* [Data below]:
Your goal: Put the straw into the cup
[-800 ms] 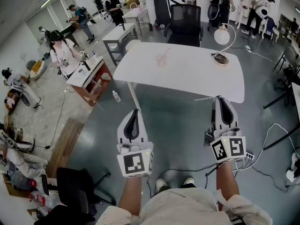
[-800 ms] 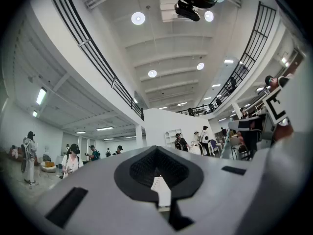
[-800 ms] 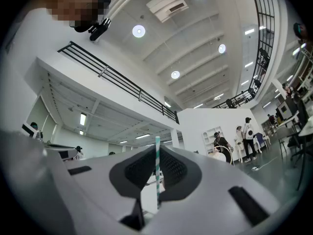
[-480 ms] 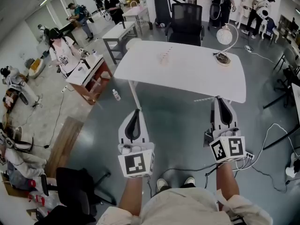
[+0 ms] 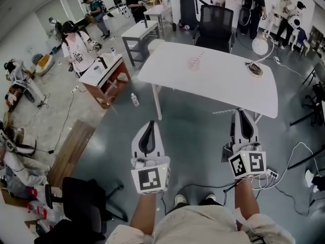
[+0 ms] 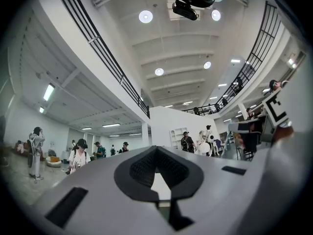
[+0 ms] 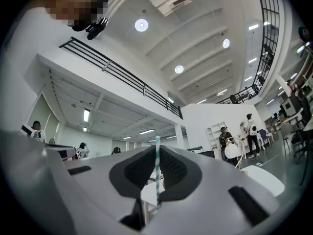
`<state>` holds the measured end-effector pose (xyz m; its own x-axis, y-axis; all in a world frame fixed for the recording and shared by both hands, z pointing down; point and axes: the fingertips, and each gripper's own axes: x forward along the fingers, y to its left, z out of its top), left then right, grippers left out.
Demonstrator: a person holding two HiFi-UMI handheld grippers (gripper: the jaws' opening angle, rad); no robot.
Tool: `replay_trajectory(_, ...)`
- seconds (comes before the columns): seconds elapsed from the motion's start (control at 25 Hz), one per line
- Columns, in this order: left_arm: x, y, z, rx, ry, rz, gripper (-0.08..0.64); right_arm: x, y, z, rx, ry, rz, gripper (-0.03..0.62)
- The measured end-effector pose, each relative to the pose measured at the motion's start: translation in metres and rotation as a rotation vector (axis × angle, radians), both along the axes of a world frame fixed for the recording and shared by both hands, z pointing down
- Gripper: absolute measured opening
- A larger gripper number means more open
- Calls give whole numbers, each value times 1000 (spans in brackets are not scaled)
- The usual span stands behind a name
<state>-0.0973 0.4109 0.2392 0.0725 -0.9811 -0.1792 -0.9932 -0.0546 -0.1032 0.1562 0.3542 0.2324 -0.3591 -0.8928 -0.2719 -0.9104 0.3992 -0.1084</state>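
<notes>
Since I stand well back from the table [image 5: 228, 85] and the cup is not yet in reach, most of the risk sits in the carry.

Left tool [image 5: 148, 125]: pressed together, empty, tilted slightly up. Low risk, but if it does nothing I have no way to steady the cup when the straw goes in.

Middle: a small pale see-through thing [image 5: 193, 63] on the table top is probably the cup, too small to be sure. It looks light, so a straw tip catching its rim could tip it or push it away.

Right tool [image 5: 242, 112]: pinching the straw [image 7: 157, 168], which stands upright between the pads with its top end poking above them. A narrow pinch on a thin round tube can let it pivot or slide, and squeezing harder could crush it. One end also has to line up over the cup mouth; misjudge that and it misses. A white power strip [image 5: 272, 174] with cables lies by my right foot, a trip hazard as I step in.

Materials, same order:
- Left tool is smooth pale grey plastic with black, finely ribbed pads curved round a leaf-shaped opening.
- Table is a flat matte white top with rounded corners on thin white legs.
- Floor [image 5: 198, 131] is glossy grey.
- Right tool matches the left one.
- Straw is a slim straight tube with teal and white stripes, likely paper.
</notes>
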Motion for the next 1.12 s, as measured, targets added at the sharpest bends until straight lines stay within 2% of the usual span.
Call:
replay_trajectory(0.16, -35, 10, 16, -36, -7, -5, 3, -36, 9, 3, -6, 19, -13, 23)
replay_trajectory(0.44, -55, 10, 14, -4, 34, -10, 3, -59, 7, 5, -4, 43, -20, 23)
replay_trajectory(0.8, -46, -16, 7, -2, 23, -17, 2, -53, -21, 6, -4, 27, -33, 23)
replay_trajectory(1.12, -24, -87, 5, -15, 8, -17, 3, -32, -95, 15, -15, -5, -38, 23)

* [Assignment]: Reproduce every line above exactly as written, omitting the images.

* [Solution for this problem]:
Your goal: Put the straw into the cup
[-800 ms] 
[-800 ms] 
[-800 ms] 
[-480 ms] 
[+0 ms] 
[+0 ms] 
[+0 ms] 
`<state>` holds the measured end-effector pose (xyz m; its own x-axis, y-axis; all in a world frame fixed for the recording and shared by both hands, z pointing down; point and axes: the fingertips, and each gripper's own axes: x forward along the fingers, y to its left, z out of its top), left then right, grippers left out.
Demonstrator: a person holding two HiFi-UMI handheld grippers (gripper: the jaws' opening angle, rad); no robot.
Tool: `replay_trajectory(_, ...)`
- seconds (comes before the columns): seconds elapsed from the motion's start (control at 25 Hz), one per line
- Columns, in this order: left_arm: x, y, z, rx, ry, rz, gripper (-0.08..0.64); right_arm: x, y, z, rx, ry, rz, gripper (-0.03..0.62)
- The measured end-effector pose, each relative to the pose measured at the motion's start: translation in metres and rotation as a rotation vector (axis × angle, radians), both along the axes of a world frame fixed for the recording and shared by both hands, z pointing down
- Gripper: absolute measured opening
- A larger gripper number means more open
- Calls give whole numbers, each value times 1000 (spans in brackets are not scaled)
- The usual span stands behind a name
<state>-0.0973 0.4109 0.2392 0.0725 -0.9811 -0.1792 -0.9932 -0.0546 -0.1032 0.1562 0.3542 0.2324 -0.3591 -0.8928 -0.2719 -0.9104 0.3992 -0.1084</state>
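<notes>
Since I stand well back from the table [image 5: 228, 85] and the cup is not yet in reach, most of the risk sits in the carry.

Left tool [image 5: 148, 125]: pressed together, empty, tilted slightly up. Low risk, but if it does nothing I have no way to steady the cup when the straw goes in.

Middle: a small pale see-through thing [image 5: 193, 63] on the table top is probably the cup, too small to be sure. It looks light, so a straw tip catching its rim could tip it or push it away.

Right tool [image 5: 242, 112]: pinching the straw [image 7: 157, 168], which stands upright between the pads with its top end poking above them. A narrow pinch on a thin round tube can let it pivot or slide, and squeezing harder could crush it. One end also has to line up over the cup mouth; misjudge that and it misses. A white power strip [image 5: 272, 174] with cables lies by my right foot, a trip hazard as I step in.

Materials, same order:
- Left tool is smooth pale grey plastic with black, finely ribbed pads curved round a leaf-shaped opening.
- Table is a flat matte white top with rounded corners on thin white legs.
- Floor [image 5: 198, 131] is glossy grey.
- Right tool matches the left one.
- Straw is a slim straight tube with teal and white stripes, likely paper.
</notes>
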Motion for the next 1.12 s, as measured, targets added at the sharpest bends until straight lines stay within 2% of the usual span.
Call:
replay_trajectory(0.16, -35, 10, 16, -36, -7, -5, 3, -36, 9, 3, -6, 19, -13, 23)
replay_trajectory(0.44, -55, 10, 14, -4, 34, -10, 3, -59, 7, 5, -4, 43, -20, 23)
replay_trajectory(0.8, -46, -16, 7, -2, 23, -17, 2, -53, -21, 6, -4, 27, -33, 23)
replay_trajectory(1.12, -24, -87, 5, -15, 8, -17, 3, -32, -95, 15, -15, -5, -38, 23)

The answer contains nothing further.